The screenshot above is a demo bot on paper: candle trail, paper buy/sell markers, worker output in the trail API. It is a laboratory window—not a track record.

Architecture in one breath

When you hit Start, the API spawns a Node worker with env for symbol, interval, webhook URL, and bot id. Each tick: fetch or synthesize candles, run strategies, aggregate signals, run risk, optionally record a paper trade event, POST JSON back to the API. The dashboard polls trails and renders a candlestick chart with overlays.

Rust shows up in the repo for performance-sensitive pieces; TypeScript carries most of the product surface. Postgres holds users, bots, and history; Redis queues orders.
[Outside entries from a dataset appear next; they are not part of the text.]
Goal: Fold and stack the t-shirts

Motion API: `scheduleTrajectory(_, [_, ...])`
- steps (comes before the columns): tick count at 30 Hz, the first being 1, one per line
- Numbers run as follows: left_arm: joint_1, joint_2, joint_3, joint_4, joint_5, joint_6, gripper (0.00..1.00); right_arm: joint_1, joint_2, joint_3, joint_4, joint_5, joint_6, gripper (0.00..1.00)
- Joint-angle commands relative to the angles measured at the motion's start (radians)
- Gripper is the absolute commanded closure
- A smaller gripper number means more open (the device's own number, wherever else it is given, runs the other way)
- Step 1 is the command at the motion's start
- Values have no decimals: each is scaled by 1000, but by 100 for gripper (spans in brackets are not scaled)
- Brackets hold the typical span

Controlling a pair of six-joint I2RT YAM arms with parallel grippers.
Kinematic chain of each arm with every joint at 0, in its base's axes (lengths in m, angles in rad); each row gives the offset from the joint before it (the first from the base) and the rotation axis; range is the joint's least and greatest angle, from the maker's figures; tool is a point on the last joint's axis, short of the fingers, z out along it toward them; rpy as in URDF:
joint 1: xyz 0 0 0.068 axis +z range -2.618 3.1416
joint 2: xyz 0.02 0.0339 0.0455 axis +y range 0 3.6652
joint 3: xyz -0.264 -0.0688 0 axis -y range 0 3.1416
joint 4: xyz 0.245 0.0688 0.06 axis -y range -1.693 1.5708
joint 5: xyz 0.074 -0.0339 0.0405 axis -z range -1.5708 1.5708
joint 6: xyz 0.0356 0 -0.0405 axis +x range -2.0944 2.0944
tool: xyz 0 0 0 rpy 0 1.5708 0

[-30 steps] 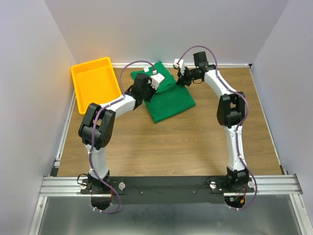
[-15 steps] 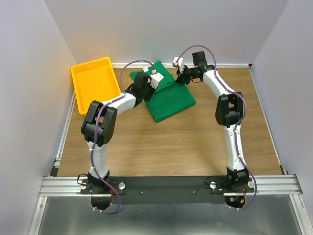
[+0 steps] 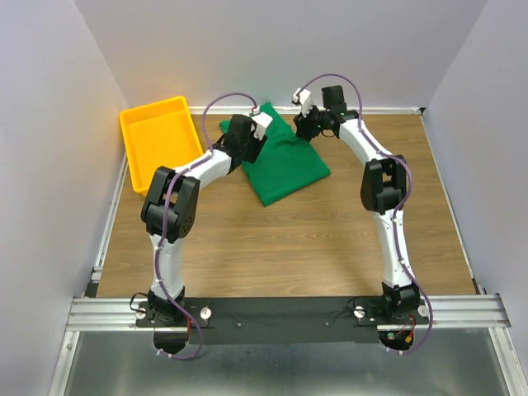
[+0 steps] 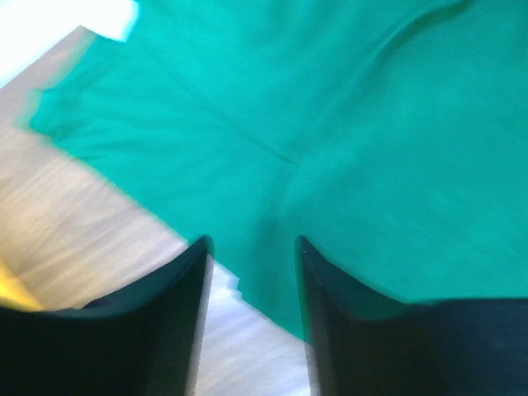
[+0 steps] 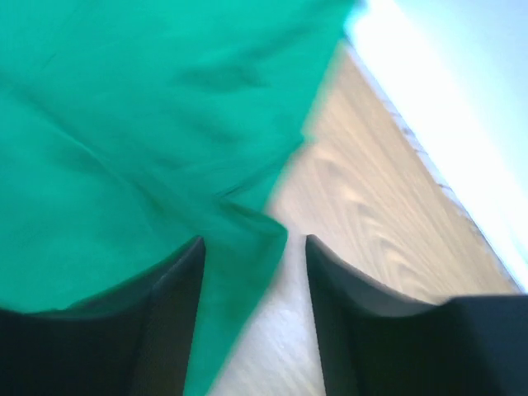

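Observation:
The dark green t-shirt (image 3: 285,165) lies folded on the wooden table, toward the back middle. My left gripper (image 3: 247,148) hovers over its left edge, open; in the left wrist view the gripper (image 4: 252,243) has cloth (image 4: 346,124) and bare table between its fingers, gripping nothing. My right gripper (image 3: 307,132) is over the shirt's far right edge, open too. In the right wrist view a loose corner of the shirt (image 5: 124,124) lies below the gap of the gripper (image 5: 255,241), touching neither finger.
A yellow tray (image 3: 157,140) sits at the back left of the table, beside the shirt. White walls close in the back and both sides. Bare wood stretches from the shirt to the arms' bases.
Both grippers have gone from shut to open and let go of the shirt's edges. Both wrists have shifted slightly toward the back wall. The shirt stays flat.

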Motion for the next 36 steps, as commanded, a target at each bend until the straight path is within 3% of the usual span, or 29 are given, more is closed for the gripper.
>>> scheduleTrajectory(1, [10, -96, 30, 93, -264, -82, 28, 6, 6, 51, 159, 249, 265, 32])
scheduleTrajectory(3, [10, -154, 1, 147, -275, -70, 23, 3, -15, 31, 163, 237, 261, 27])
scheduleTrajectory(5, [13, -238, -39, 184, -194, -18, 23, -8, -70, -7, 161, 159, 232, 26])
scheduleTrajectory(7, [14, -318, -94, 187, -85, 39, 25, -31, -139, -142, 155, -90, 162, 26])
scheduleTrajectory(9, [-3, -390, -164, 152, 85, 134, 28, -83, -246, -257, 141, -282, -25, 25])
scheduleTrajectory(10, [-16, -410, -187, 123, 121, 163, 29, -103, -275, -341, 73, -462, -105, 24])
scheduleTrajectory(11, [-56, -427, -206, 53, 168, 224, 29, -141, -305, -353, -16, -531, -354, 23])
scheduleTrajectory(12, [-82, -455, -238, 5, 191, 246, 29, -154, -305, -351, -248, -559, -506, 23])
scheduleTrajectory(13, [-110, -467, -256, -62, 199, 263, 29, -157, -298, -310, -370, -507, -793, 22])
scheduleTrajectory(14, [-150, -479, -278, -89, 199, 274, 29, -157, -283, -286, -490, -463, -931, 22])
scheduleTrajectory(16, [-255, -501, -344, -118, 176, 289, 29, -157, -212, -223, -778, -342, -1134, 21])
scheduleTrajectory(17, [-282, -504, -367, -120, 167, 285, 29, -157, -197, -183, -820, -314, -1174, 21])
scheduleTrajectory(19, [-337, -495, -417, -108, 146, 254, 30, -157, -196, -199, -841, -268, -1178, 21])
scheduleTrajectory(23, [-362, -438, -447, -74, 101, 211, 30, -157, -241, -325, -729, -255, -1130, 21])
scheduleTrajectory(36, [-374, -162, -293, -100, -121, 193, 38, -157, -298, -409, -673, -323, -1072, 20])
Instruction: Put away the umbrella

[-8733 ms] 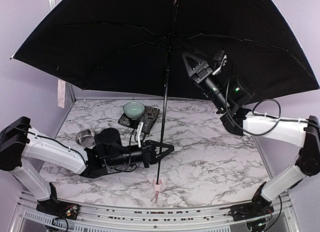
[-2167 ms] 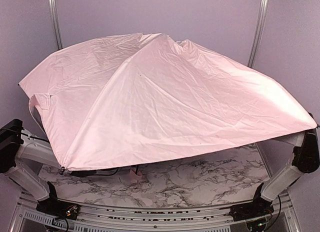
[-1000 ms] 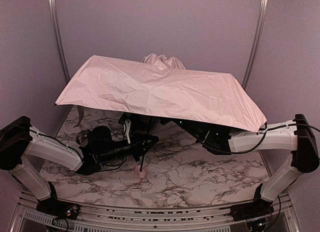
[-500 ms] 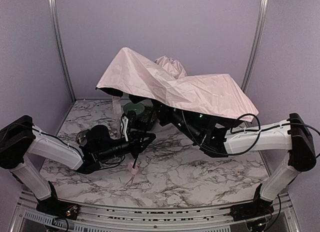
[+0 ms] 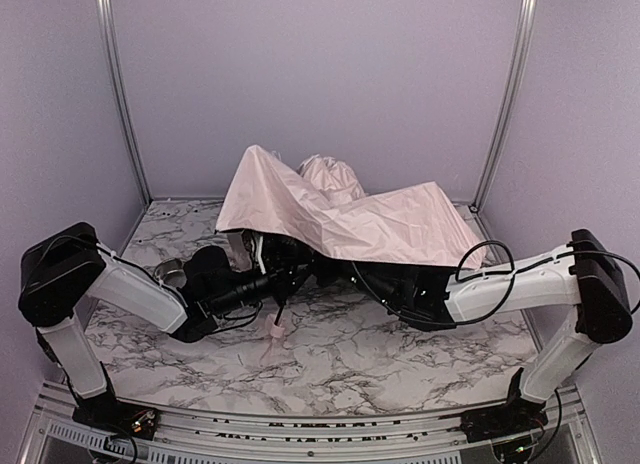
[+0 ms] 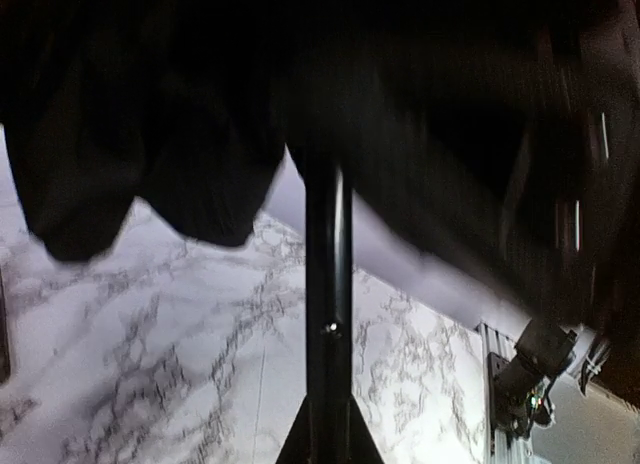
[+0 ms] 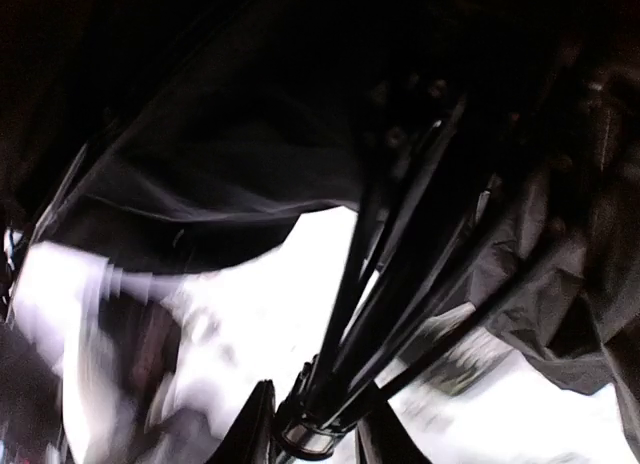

It is boring infrastructure on purpose—excitement belongs in research, not in surprise production behavior.

The impossibility of the perfect algo

“Perfect” would mean: for all future states relevant to your capital, your rule always maximizes risk-adjusted return subject to your constraints. That requires omniscience or a stationary generative model that the world does not provide.

Even in academia, the efficient-market intuition pushes back: persistent, scalable, low-risk alpha is rare because smart people hunt it. In practice, you are always trading model risk (your assumptions are wrong), implementation risk (bugs, outages), and incentive risk (you will override the system after three red days).

So Shredder does not promise alpha. It promises structure:

  • A place to test ideas.
  • Defaults that assume you will be wrong.
  • Guardrails that fail closed.
  • A path from simulation → paper → (if you ever choose it) live—with eyes open.

Try it yourself

Clone the repo, bring up Postgres and Redis with Docker, copy .env.example to apps/api/.env, run migrations, then:

pnpm install
pnpm --filter @shredder/db db:deploy
pnpm --filter @shredder/api dev

Run the dashboard separately, register a user, create a paper bot, watch ticks arrive. Read the README for Binance testnet keys, strategy registration, and security notes.

If you want a calmer relationship with markets—track what you own without betting on prophecy—see my other project Elliott, a portfolio tracker that stays on your device. Shredder is the opposite energy: hypotheses and falsification, not net-worth comfort food.

Closing thought

The market is not a puzzle with a missing piece. It is an adversarial, non-stationary, partially observed system where your edge decays and your mistakes are billed in dollars.

Building Shredder taught me that the win is not finding the perfect algo. The win is building a discipline that survives knowing you never will—and still finding the work fascinating.


Code and docs: github.com/maggiben/shredder. Trade at your own risk; this is not financial advice.